A statistic is not a measure, a statistic is a means of analyzing the scores.
Glass and Hopkins state statistics
describe characteristics of observational units.
In other words,
Statistic is defined as a method
of analyzing a set of scores to enhance its interpretation.
We’re not going into depth about statistical processes, but we will cover the basic concepts needed.
There are two main categories of
statistics.
Descriptive and inferential.
Descriptive statistics are
used to describe or summarize a data set.
It involves tabulating, depicting,
and describing collections of data, either quantitative or qualitative.
Inferential statistics involves
attempts to infer the properties of a large collection of data from inspection
of a sample of observations.
The purpose of inferential statistics
is to predict or estimate characteristics of a population from a knowledge
of the characteristics of only a sample of the population.
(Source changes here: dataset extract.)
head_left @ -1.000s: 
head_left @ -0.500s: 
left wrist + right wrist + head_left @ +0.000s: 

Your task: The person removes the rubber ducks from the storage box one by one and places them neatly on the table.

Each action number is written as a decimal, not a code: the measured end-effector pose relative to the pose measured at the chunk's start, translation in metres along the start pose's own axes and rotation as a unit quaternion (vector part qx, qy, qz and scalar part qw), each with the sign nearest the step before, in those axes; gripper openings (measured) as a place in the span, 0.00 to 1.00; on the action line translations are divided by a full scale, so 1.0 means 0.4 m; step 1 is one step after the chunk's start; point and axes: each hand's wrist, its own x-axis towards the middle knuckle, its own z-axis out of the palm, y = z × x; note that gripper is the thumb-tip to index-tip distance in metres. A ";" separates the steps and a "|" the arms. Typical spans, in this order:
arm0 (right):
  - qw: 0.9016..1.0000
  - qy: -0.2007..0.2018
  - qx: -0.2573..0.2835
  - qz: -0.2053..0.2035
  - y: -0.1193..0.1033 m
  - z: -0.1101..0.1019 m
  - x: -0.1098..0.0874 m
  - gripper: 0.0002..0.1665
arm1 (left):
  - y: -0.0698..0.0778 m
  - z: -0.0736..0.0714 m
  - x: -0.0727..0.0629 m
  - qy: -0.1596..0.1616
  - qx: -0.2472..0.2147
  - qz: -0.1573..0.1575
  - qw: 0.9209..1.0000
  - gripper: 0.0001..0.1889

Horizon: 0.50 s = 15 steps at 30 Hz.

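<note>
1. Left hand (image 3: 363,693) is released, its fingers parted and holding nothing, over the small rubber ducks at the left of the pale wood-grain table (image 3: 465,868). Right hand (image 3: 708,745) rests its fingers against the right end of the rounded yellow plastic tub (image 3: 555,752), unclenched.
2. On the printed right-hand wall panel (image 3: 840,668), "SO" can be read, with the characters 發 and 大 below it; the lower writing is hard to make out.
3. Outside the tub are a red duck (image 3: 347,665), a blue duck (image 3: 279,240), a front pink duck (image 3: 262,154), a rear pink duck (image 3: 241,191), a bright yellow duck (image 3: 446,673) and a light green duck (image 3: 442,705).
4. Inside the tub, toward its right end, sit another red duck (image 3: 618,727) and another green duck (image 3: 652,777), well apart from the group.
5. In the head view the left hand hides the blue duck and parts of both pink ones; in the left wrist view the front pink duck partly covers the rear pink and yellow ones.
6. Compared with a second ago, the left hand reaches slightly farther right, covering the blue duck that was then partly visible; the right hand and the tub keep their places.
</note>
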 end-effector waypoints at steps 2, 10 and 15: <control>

He descriptive
characteristics of a sample can be generalized to the entire population,
within a known margin of error,
In the school setting, we will generally be using descriptive statistics for three purposes.
1. to describe a set of test scores
2. to standardize test scores
3. to estimate the validity and
reliability of the test.
Measurement scales
To interpret a score we must know underlying rules for the score to analyze it accurately.
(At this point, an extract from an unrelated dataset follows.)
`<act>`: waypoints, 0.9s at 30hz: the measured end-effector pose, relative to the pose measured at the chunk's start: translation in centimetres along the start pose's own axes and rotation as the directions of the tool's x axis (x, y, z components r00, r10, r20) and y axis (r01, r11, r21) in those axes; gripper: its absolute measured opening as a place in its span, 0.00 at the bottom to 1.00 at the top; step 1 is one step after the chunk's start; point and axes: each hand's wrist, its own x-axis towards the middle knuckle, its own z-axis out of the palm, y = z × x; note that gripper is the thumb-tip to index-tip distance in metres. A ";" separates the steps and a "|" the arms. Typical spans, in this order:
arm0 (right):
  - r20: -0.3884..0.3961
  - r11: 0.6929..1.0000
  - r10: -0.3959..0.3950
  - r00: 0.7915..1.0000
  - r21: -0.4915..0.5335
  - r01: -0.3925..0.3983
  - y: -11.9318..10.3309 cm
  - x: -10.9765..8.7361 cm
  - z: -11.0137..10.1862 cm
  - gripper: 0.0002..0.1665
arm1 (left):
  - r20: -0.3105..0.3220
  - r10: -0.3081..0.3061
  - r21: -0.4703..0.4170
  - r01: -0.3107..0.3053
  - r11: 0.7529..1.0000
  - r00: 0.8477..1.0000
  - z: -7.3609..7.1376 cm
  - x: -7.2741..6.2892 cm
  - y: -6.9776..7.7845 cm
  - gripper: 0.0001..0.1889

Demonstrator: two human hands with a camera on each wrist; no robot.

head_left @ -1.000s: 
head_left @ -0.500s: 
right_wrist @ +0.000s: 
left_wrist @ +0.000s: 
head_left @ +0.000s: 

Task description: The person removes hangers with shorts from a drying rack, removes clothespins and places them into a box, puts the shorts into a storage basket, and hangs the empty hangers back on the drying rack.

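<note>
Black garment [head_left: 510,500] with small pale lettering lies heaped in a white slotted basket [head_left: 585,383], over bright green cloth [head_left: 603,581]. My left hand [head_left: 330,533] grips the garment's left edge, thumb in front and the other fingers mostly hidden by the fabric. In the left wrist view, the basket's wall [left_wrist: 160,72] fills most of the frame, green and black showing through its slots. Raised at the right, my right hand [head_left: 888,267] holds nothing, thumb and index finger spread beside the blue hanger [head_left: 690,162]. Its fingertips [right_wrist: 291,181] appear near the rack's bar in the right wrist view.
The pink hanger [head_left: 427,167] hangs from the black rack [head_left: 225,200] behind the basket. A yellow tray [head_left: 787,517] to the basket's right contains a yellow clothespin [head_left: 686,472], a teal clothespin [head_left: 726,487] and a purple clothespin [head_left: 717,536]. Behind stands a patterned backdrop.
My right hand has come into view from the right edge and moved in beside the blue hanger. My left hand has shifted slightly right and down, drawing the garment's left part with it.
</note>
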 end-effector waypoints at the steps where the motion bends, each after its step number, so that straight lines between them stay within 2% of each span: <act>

This depends on the scale the score
reflects. There are four different scales used in statistics.
Nominal, ordinal, interval, and
ratio.
Nominal measurement
( giving a name or names)
It is the process of grouping objects into classes so that all those in
a single class are equivalent in respect to some attribute or property
in other words grouping into a mutually exclusive category.
Numerals given for identification
Gender
The idea in nominal scale is that
it uses only the property of the number in other words 1 is distinct from
2 or 4,
It does not mean that a person
who is number one is any better than a person with the number 99.
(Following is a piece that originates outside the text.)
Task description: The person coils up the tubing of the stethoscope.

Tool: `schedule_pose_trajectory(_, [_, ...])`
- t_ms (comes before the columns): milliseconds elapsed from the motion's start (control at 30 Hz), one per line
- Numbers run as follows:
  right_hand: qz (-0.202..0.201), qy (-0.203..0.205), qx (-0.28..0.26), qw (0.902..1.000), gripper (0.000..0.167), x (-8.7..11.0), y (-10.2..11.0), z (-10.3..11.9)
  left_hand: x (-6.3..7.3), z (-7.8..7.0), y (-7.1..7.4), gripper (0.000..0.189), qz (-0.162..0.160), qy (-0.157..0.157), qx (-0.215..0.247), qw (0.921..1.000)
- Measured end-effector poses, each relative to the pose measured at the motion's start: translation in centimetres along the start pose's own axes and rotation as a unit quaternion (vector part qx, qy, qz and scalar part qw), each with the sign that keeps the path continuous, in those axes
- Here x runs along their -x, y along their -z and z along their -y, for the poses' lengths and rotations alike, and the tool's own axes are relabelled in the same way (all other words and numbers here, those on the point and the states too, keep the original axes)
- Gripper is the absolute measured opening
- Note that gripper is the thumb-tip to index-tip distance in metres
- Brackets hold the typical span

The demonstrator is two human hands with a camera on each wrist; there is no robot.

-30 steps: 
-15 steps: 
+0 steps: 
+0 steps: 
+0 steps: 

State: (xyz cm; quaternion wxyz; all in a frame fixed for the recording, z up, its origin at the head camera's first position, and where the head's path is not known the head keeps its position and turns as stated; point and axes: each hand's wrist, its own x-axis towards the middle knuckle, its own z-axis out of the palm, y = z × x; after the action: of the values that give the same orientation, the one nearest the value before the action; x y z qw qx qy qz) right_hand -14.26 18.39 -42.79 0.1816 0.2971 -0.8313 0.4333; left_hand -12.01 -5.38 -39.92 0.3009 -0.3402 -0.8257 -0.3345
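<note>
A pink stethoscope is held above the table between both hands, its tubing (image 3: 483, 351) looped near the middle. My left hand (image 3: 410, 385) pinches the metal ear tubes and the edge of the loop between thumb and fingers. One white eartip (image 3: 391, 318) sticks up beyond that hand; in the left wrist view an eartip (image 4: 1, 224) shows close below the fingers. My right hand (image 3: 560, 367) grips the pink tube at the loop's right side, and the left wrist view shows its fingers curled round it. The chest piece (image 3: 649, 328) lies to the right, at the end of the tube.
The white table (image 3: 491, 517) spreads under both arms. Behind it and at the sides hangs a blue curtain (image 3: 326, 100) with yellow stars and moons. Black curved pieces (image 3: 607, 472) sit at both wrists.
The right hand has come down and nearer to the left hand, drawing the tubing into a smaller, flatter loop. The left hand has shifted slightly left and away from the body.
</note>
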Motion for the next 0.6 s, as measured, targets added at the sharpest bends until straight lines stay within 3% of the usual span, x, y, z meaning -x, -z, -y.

It just identifies one from the other. Gender, race
Ordinal Measurement
Is possible when differing degrees
of amounts of an attribute or property can be detected.
Used when we rank can rank a group of things from low to high. (specific characteristic)
i.e. ranking of teams in a league, ranking of players, rank ordering of states on different variables, a ranking of priorities, norms, social class, percentile.
Interval measurement
More refined measurement
than ordinal
Describe the magnitude of difference
among things
Meaningful order, and units
of measure
Year (a.d)
Temperature F or C
Interval measurement involves assigning numbers to object in such a way that equal difference in the numbers correspond to equal difference in the amount of the attribute measured.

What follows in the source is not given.